Diferentemente dos cartões amarelo e vermelho, o novo recurso não pune jogadores. O árbitro utiliza o cartão preto para comunicar a interrupção definitiva de uma partida quando os comportamentos inadequados nas arquibancadas continuam mesmo após as advertências previstas no protocolo.
A medida busca, portanto, proteger crianças da pressão e dos conflitos provocados por adultos durante os jogos. Segundo a federação romena, os jovens não devem se tornar vítimas das ambições, pressões ou frustrações dos adultos presentes nas arquibancadas.
Como funciona o cartão preto
A FRF estabeleceu um procedimento dividido em três etapas. Primeiro, o árbitro interrompe temporariamente a partida e pede aos treinadores que conversem com os próprios torcedores ou pais para que cessem imediatamente os conflitos.
Além disso, caso o estádio tenha sistema de som, a organização pode fazer um anúncio para alertar o público.

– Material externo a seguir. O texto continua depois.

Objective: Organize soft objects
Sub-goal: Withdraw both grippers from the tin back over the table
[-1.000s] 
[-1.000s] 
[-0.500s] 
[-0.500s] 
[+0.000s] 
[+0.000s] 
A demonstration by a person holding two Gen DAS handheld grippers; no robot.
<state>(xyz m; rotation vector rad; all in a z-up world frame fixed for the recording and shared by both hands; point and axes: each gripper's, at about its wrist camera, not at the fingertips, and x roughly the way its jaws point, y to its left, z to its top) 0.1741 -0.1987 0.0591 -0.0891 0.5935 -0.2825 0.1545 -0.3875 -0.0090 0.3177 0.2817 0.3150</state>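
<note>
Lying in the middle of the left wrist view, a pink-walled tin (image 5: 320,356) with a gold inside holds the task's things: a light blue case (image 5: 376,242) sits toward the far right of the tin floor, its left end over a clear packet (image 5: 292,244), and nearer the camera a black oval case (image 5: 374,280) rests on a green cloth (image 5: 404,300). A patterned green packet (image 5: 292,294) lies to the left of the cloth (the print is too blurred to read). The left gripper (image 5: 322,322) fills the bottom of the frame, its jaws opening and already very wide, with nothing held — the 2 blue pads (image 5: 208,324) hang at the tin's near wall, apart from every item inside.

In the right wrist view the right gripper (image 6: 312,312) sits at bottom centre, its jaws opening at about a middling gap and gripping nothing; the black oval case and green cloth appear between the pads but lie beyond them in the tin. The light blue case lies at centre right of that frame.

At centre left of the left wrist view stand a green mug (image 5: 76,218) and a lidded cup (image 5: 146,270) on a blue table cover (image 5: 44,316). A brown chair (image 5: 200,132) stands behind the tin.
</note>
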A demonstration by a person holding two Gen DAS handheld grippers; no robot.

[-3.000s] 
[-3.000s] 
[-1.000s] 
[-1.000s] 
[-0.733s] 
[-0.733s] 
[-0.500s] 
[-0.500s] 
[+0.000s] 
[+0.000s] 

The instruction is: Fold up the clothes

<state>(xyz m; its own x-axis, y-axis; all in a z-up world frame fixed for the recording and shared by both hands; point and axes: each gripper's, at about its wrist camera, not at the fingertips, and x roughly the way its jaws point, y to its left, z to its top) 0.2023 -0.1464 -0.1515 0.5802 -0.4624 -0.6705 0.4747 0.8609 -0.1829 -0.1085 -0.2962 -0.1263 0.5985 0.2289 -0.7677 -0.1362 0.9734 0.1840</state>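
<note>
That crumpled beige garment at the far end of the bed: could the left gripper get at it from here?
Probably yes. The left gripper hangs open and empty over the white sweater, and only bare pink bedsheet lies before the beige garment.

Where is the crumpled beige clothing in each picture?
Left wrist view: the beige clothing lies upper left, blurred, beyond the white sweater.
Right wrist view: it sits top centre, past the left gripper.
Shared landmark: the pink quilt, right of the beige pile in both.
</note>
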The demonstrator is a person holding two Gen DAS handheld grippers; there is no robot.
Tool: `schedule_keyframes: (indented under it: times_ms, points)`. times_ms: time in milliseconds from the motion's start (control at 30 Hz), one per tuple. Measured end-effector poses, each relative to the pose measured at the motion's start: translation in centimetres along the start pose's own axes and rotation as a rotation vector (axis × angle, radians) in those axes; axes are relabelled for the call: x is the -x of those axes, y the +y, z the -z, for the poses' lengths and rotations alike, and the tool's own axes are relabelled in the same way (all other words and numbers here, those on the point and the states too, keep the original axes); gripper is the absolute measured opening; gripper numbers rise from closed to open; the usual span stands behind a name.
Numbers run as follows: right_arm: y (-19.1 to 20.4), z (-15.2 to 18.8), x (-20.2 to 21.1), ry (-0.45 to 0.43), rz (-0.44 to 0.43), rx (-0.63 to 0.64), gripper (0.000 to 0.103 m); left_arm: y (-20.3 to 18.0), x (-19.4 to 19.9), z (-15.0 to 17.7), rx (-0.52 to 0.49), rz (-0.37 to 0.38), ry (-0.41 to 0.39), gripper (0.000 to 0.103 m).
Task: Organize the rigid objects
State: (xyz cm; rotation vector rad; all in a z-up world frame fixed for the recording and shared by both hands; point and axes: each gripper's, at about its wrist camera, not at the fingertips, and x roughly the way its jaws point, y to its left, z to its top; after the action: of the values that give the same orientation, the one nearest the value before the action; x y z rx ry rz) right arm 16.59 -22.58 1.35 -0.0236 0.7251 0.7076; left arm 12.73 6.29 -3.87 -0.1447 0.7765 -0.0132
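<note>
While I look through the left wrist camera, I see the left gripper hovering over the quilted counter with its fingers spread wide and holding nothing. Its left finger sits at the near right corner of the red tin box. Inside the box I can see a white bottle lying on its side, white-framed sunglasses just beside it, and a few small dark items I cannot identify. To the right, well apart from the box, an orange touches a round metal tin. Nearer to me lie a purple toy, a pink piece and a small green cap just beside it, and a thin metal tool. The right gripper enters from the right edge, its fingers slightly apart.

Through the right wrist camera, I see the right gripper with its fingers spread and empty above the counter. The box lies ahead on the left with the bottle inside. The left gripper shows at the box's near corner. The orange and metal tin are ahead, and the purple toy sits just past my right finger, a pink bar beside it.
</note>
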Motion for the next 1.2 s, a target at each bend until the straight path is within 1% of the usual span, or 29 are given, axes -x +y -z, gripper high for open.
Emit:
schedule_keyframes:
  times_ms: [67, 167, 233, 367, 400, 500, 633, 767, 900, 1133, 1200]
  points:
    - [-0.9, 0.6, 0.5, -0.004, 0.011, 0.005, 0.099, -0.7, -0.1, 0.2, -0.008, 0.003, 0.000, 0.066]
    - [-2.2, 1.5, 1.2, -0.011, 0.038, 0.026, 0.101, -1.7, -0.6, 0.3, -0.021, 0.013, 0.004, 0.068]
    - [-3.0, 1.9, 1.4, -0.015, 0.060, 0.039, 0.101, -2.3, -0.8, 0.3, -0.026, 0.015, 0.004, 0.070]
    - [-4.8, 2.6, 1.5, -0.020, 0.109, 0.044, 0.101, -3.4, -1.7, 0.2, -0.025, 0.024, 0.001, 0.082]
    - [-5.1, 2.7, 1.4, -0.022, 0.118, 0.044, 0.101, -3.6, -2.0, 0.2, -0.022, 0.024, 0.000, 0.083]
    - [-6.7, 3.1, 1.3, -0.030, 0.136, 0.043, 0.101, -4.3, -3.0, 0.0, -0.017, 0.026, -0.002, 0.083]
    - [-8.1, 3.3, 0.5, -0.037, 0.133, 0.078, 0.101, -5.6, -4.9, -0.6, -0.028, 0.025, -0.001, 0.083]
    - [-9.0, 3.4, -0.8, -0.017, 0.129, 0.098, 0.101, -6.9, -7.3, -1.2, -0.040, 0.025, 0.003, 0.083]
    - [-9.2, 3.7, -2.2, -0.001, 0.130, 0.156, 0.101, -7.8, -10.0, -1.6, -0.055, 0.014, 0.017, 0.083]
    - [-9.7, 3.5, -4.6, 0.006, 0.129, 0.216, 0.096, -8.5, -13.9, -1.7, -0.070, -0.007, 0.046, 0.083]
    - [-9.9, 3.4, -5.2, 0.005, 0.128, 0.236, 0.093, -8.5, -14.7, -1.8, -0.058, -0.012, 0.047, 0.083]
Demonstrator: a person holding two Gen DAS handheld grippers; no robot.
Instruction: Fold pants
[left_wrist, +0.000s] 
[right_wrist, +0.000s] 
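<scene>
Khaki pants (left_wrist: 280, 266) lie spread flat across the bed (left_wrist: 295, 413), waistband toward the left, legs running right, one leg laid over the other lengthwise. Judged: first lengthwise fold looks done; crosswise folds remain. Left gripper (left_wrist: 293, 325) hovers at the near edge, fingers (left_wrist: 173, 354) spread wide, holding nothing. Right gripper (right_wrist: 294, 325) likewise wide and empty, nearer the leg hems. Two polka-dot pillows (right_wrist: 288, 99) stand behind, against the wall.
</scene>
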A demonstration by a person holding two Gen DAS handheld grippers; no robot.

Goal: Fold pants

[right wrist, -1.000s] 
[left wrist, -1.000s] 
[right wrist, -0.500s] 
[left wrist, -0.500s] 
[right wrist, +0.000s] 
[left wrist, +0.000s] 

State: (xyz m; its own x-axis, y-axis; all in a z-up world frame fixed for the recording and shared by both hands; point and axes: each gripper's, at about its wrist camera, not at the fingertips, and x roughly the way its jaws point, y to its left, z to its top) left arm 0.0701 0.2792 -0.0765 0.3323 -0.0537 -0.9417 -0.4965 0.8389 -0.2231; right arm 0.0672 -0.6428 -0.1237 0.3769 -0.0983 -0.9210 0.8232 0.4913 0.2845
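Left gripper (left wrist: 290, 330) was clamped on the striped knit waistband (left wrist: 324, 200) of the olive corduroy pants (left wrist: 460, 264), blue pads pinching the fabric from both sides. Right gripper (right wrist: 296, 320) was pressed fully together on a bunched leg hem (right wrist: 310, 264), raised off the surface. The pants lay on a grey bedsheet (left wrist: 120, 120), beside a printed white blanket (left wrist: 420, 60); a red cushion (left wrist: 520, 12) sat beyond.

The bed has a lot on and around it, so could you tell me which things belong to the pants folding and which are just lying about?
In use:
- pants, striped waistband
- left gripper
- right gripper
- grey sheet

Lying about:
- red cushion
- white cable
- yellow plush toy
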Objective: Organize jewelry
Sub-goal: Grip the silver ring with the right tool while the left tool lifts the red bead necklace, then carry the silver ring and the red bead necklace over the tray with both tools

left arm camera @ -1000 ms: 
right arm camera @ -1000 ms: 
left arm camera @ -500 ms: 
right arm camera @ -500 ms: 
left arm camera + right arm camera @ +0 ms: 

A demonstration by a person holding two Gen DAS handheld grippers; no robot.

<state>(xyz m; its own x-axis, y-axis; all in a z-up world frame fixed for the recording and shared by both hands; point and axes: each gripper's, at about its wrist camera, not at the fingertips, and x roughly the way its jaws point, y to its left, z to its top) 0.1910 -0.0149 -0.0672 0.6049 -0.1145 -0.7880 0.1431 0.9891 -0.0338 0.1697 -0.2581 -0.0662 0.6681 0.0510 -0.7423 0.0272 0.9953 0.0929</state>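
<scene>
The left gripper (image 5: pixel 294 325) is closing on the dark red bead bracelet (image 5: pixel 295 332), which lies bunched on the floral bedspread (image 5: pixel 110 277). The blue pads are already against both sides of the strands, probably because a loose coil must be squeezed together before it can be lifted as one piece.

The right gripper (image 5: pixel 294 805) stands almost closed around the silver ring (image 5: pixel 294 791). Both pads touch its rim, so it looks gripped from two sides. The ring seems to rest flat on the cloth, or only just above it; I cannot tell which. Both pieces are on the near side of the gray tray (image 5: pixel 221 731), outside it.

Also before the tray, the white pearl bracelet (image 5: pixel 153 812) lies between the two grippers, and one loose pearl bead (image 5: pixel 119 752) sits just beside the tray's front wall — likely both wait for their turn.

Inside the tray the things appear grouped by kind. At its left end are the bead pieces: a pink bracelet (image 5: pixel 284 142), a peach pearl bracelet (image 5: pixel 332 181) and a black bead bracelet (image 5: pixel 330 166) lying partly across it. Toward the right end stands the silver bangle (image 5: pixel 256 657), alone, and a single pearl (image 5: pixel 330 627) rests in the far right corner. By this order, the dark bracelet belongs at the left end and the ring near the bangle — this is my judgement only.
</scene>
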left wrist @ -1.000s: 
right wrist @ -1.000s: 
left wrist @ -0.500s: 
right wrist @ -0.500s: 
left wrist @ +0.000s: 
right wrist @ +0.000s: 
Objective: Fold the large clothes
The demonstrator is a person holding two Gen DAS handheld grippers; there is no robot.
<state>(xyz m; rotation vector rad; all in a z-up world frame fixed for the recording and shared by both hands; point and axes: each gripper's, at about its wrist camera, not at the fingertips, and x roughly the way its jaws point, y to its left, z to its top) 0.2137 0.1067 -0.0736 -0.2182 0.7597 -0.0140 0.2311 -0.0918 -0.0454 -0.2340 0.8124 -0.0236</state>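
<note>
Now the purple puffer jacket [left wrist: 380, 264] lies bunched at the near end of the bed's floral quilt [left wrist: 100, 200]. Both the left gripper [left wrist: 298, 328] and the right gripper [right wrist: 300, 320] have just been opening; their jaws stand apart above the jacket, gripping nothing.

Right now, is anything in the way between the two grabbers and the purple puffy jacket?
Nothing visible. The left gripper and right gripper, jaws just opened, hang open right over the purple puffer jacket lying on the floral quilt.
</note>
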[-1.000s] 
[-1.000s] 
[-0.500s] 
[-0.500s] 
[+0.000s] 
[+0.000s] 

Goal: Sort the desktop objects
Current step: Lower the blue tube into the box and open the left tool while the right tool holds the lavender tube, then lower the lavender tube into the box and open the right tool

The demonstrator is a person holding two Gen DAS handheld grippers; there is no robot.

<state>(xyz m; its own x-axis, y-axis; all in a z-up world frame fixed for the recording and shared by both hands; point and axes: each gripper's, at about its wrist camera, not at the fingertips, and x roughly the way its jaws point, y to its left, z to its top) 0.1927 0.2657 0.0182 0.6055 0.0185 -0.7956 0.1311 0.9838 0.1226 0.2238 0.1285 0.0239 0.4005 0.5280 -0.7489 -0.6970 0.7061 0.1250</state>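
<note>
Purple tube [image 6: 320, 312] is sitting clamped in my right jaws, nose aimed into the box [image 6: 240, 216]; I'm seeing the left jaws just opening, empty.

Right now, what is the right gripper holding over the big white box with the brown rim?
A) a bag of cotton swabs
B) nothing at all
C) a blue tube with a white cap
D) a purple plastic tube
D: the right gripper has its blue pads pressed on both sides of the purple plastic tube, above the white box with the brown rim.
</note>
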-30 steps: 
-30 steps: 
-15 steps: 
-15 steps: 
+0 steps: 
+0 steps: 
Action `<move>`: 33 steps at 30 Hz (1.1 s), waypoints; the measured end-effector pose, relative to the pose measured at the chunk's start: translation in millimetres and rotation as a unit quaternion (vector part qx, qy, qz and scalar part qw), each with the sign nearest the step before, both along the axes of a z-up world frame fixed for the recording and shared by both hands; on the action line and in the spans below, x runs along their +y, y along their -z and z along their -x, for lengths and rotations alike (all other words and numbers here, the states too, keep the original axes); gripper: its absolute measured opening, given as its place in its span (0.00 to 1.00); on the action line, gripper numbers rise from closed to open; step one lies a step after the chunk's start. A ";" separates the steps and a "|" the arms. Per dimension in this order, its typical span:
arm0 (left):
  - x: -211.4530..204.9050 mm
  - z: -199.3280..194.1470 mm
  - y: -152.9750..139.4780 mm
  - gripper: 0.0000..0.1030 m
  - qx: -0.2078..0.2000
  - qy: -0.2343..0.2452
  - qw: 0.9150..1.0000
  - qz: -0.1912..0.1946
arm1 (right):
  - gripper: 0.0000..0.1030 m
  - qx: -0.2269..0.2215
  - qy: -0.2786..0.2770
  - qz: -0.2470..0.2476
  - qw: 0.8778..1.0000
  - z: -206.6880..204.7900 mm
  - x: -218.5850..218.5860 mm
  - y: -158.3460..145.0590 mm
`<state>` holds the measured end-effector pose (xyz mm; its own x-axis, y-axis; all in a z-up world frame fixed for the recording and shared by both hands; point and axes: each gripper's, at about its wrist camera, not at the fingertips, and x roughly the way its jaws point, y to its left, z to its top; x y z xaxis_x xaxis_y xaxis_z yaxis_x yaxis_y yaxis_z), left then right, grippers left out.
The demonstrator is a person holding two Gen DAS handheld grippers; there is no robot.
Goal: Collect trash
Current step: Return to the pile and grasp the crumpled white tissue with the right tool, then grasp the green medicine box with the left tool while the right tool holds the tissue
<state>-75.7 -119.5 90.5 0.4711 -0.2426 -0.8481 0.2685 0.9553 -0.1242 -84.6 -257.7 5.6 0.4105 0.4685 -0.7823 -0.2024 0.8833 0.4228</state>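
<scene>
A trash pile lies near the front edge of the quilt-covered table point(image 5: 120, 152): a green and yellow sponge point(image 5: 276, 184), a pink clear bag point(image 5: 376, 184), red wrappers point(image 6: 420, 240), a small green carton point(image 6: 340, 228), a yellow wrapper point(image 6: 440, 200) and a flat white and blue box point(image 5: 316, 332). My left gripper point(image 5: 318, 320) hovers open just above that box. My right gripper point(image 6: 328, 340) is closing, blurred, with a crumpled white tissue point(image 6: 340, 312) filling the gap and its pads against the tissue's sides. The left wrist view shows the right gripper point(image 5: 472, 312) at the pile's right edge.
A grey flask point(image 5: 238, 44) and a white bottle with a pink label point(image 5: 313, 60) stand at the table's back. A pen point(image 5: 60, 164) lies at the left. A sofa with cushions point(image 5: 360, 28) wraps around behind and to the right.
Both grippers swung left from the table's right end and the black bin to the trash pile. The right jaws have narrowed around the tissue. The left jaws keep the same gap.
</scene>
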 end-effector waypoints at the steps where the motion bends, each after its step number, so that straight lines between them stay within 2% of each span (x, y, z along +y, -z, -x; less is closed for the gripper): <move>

Porém, se o comportamento continuar, o árbitro parte para a segunda etapa. Nesse momento, ele suspende a partida por dez minutos e manda os jogadores para os vestiários. Durante a pausa, os treinadores tentam novamente controlar a situação nas arquibancadas.
Por fim, se os abusos continuarem depois da retomada do jogo, o árbitro encerra definitivamente a partida. Nesse momento, ele mostra o cartão preto, que funciona como o sinal visual de que o confronto não será retomado.
Rigor contra abusos nas categorias de base
A decisão amplia as medidas adotadas anteriormente pela Federação Romena de Futebol. Em 2024, a entidade já havia modificado seu regulamento disciplinar e estabelecido multas de 2 mil a 4 mil euros (de R$ 12 mil a 24 mil), além da possibilidade de suspensão da licença por períodos entre um e três anos.
Assim, com a mudança, a Romênia se tornou, segundo a própria FRF, a primeira federação de futebol do mundo a adotar um cartão destinado exclusivamente a punir o comportamento inadequado de espectadores.